I see how I can write objects to files as described here: How can I save objects to files in Node.js? but is there a way to take an object and write it in a way that allows me to reload the object into memory including its methods?
As @AnthonySottile said before, this can be extremely dangerous and I'm not sure there is ever a good use case for it, but just for kicks and giggles you would need to write your own recursive serializer. Something like this:
var toString = Object.prototype.toString;
function dump_object(obj) {
var buff, prop;
buff = [];
for (prop in obj) {
buff.push(dump_to_string(prop) + ': ' + dump_to_string(obj[prop]))
}
return '{' + buff.join(', ') + '}';
}
function dump_array(arr) {
var buff, i, len;
buff = [];
for (i=0, len=arr.length; i<len; i++) {
buff.push(dump_to_string(arr[i]));
}
return '[' + buff.join(', ') + ']';
}
function dump_to_string(obj) {
if (toString.call(obj) == '[object Function]') {
return obj.toString();
} else if (toString.call(obj) == '[object Array]') {
return dump_array(obj);
} else if (toString.call(obj) == '[object String]') {
return '"' + obj.replace('"', '\\"') + '"';
} else if (obj === Object(obj)) {
return dump_object(obj);
}
return obj.toString();
}
This will handle most types, but there is always the chance of an oddball messing it up so I would not use this in production . Afterwards unserializing is as easy as:
eval('var test = ' + dump_to_string(obj))
The question is quite old, but I couldn't find anywhere some simple solution to the question of effective serialization in JavaScript.
One could use BSON (MongoDB inner objects representation) which uses a binary format to represent objects in memory.

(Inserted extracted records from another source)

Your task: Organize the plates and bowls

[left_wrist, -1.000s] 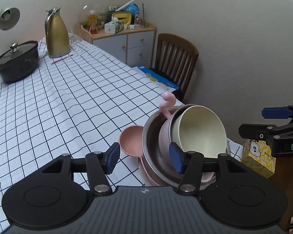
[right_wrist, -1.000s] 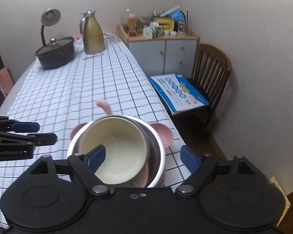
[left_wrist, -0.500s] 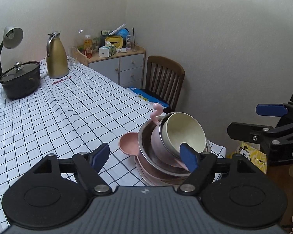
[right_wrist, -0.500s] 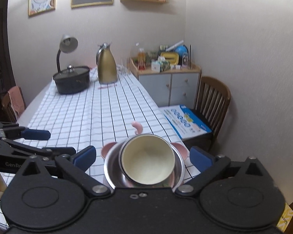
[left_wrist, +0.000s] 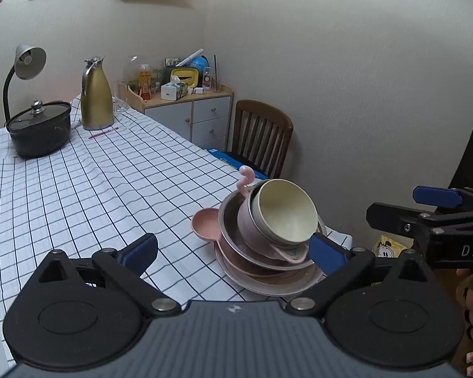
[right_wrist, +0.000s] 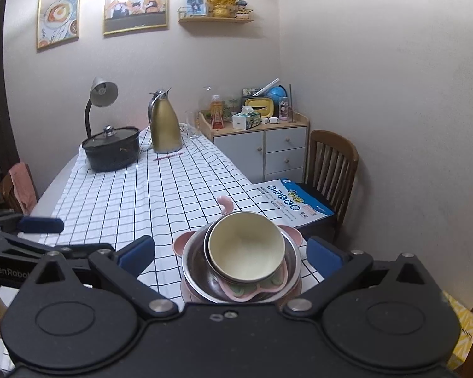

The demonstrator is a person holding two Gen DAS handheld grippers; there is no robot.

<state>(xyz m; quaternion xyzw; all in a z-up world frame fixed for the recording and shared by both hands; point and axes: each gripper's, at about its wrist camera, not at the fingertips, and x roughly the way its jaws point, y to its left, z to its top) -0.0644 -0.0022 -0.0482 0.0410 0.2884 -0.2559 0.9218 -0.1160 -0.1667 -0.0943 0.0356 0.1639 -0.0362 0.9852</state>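
Observation:
A tilted stack of dishes stands at the near right corner of the checked tablecloth (left_wrist: 94, 189). A cream bowl (left_wrist: 285, 212) (right_wrist: 247, 249) leans in a pink bowl (left_wrist: 247, 220), inside a steel bowl (left_wrist: 233, 233) (right_wrist: 194, 264), on pink plates (left_wrist: 205, 222). My left gripper (left_wrist: 233, 250) hangs short of the stack. Its jaws are opening, and no pad touches a dish. My right gripper (right_wrist: 230, 253) is open at the stack's near side, holding nothing. Each gripper shows at the edge of the other's view.
A lidded black pot (left_wrist: 39, 132), a gold jug (left_wrist: 96, 97) and a desk lamp (left_wrist: 25, 63) stand at the table's far end. Beyond the table's right edge are a wooden chair (left_wrist: 261, 138) bearing a blue booklet (right_wrist: 294, 203), and a cluttered cabinet (left_wrist: 192, 116). A yellow box (left_wrist: 388, 249) lies on the floor.
Both grippers have drawn back from the stack and tilted up, so more of the room shows. Their jaws have spread wider. The stack stays at the table corner.

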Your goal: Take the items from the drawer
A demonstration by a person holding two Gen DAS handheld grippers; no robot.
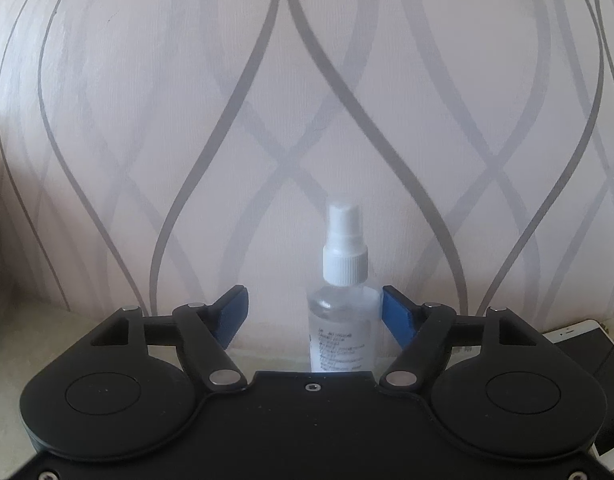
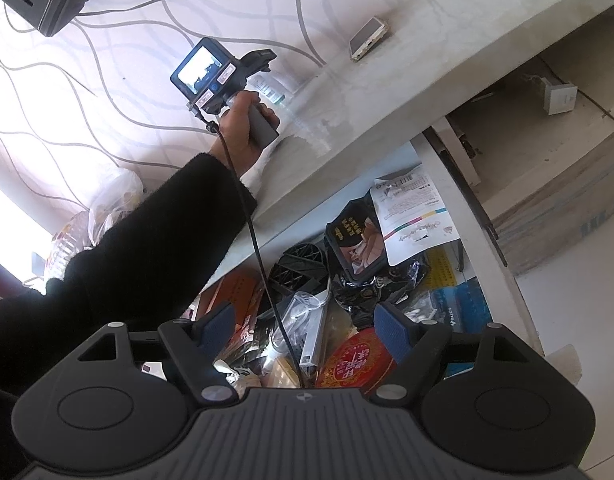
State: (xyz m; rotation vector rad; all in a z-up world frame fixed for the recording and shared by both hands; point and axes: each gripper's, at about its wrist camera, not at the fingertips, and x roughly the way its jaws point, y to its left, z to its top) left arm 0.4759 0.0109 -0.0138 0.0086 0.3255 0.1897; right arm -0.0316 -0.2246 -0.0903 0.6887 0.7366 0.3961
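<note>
Drawer [image 2: 459, 200] lies pulled out under the white countertop [image 2: 387, 92], crammed with packets, at twelve o'clock from the right gripper [image 2: 307, 328], whose blue pads gape over it holding nothing. On the countertop, a clear spray bottle [image 1: 343, 312] stands upright between the left gripper's [image 1: 313, 316] spread fingers, nearer the three o'clock pad; contact there is unclear.

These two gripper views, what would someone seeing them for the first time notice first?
In the left wrist view, a clear spray bottle stands upright on the counter against wavy-striped wallpaper, between the left gripper's open blue pads. In the right wrist view, the right gripper hangs open above a drawer crammed with packets and papers, a red round tin nearest it.
</note>
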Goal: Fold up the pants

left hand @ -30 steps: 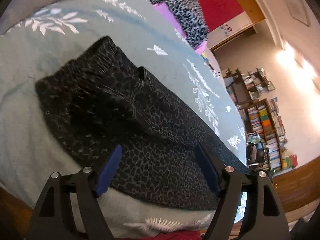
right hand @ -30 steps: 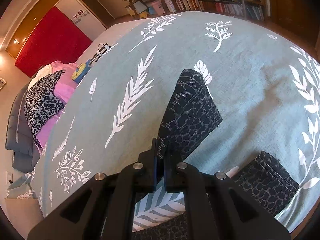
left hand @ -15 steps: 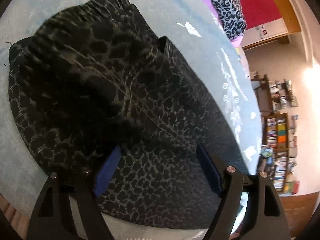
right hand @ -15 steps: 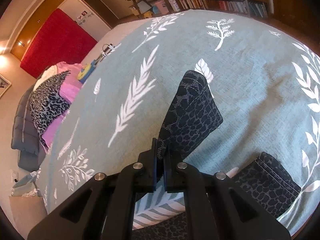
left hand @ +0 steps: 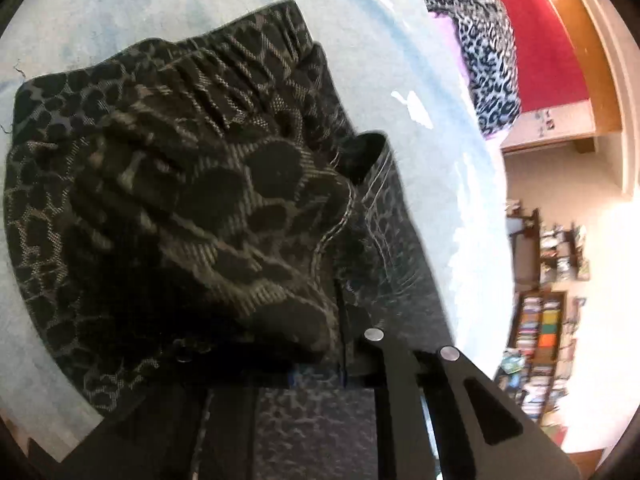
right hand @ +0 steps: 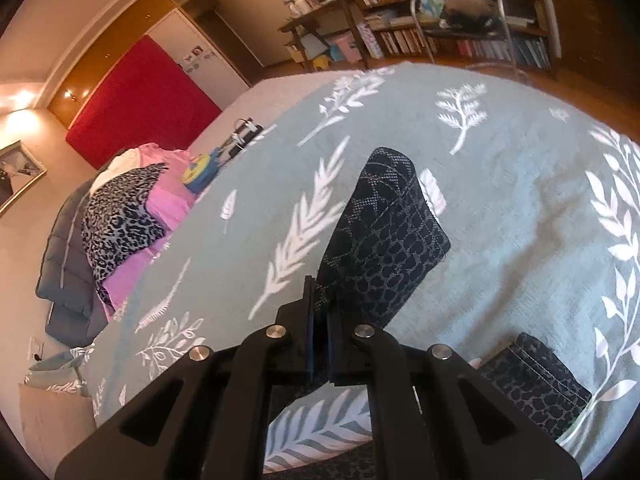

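Here, in the left wrist view, the pants (left hand: 180, 208), dark with a grey leopard print, fill the left and middle of the frame, lying on a pale green bedspread (left hand: 80, 12). The gathered waistband sits toward the upper middle. A bunched fold of the cloth rises right up to the camera and covers the lower left, so the left finger of the left gripper (left hand: 320, 364) is hidden; only the right finger shows at the lower right, pressed against the fabric. Whether these jaws are together on the cloth or apart I cannot tell. At the upper right a leopard-print blanket (left hand: 488, 52) lies beside a red panel (left hand: 540, 32), and a bookshelf (left hand: 540, 352) stands at the right edge.

In the right wrist view, the leopard-print blanket (right hand: 120, 216) lies at the left over pink cloth, with the red panel (right hand: 140, 100) above it. At the lower middle the right gripper (right hand: 320, 320) has its jaws pressed together on an edge of a pant leg (right hand: 384, 236), which stretches up toward the centre over the bedspread (right hand: 520, 200) with its white leaf pattern. Another hemmed piece of the pants (right hand: 536, 388) lies at the lower right. The bookshelf (right hand: 420, 20) runs along the upper right.
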`<state>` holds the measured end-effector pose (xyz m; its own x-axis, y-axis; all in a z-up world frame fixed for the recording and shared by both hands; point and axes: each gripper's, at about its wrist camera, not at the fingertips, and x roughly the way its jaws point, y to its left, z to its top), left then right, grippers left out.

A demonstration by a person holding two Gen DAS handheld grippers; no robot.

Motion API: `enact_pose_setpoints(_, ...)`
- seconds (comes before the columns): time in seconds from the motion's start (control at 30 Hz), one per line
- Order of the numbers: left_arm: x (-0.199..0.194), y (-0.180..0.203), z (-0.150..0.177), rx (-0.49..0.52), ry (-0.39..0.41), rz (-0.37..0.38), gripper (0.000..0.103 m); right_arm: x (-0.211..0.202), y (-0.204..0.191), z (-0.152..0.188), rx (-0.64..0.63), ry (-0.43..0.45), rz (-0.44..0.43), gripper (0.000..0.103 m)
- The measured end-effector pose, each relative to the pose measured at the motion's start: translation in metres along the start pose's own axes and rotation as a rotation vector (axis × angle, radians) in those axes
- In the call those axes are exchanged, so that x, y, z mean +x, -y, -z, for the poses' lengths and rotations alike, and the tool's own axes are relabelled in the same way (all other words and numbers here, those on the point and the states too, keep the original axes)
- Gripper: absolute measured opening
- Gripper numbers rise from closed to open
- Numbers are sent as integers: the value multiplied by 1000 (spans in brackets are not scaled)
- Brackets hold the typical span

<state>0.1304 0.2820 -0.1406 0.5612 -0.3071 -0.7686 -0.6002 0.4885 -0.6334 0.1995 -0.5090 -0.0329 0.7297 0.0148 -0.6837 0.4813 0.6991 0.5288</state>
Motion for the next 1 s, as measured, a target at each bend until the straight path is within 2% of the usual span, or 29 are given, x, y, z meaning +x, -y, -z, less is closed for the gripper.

I could not find some link to the documentation, but the code is well documented and I came up with something like this :
fs = require 'fs'
bson = require('bson').BSONPure.BSON
obj = {
string: "test",
func: (s) ->
console.log s
}
fs.writeFile 'test.txt', bson.serialize(obj, false, false, true), (err) ->
return console.log("Err : #{err}") if err
fs.readFile 'test.txt', (err, file) ->
return console.log("Err : #{err}") if err
deserialized = bson.deserialize file, evalFunctions: true
deserialized.func deserialized.string // Outputs 'text', as expected
It is coffee-script but the code is simple enough for everyone to understand.
I recently wrote shovejs: http://shovemedia.github.com/shovejs/ to handle exactly this sort of thing. YMMV -- I haven't tried it with Node yet.
It converts a typed object structure to JSON (which you'd then save to disk) and can inflate that structure back into typed objects including proper object -> object references etc. To be clear, the method / class definitions themselves are NOT serialized. The system simply expects that registered Model / Factory classes available during serialization are also available during deserialization.
Apologies in advance for not having some simple examples posted.